▸ **Exercise details**: A full, word-for-word copy of the listing below is needed; leave the images out of it.
[Start of Attachment]
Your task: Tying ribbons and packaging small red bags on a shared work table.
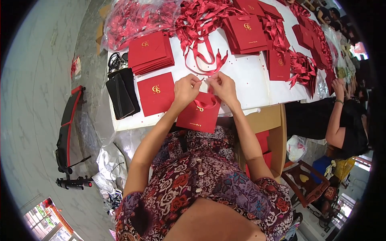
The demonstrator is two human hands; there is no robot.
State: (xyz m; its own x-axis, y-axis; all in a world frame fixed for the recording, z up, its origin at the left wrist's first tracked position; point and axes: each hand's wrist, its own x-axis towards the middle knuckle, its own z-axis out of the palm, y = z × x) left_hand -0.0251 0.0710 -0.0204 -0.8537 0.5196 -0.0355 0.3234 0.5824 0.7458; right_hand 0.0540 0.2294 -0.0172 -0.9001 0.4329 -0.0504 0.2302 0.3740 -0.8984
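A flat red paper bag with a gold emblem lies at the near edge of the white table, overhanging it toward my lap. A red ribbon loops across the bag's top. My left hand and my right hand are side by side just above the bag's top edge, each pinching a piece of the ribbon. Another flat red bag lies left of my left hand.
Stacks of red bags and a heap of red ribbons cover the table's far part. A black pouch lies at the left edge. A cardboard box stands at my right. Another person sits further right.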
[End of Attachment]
▸ **Response area**:
Your task: Tying ribbons and packaging small red bags on a shared work table.
The demonstrator is two human hands; there is no robot.
State: (xyz m; its own x-axis, y-axis; all in a world frame fixed for the recording, z up, its origin at the left wrist's first tracked position; point and axes: each hand's wrist, its own x-axis towards the middle knuckle, its own z-axis out of the palm, y = z × x) left_hand -0.0251 0.0710 -0.0204 -0.8537 0.5196 -0.0355 0.3234 0.5824 0.7458; right_hand 0.0540 0.2294 -0.0172 -0.9001 0.4329 -0.0504 0.2302 0.3740 -0.8984
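A flat red paper bag with a gold emblem lies at the near edge of the white table, overhanging it toward my lap. A red ribbon loops across the bag's top. My left hand and my right hand are side by side just above the bag's top edge, each pinching a piece of the ribbon. Another flat red bag lies left of my left hand.
Stacks of red bags and a heap of red ribbons cover the table's far part. A black pouch lies at the left edge. A cardboard box stands at my right. Another person sits further right.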

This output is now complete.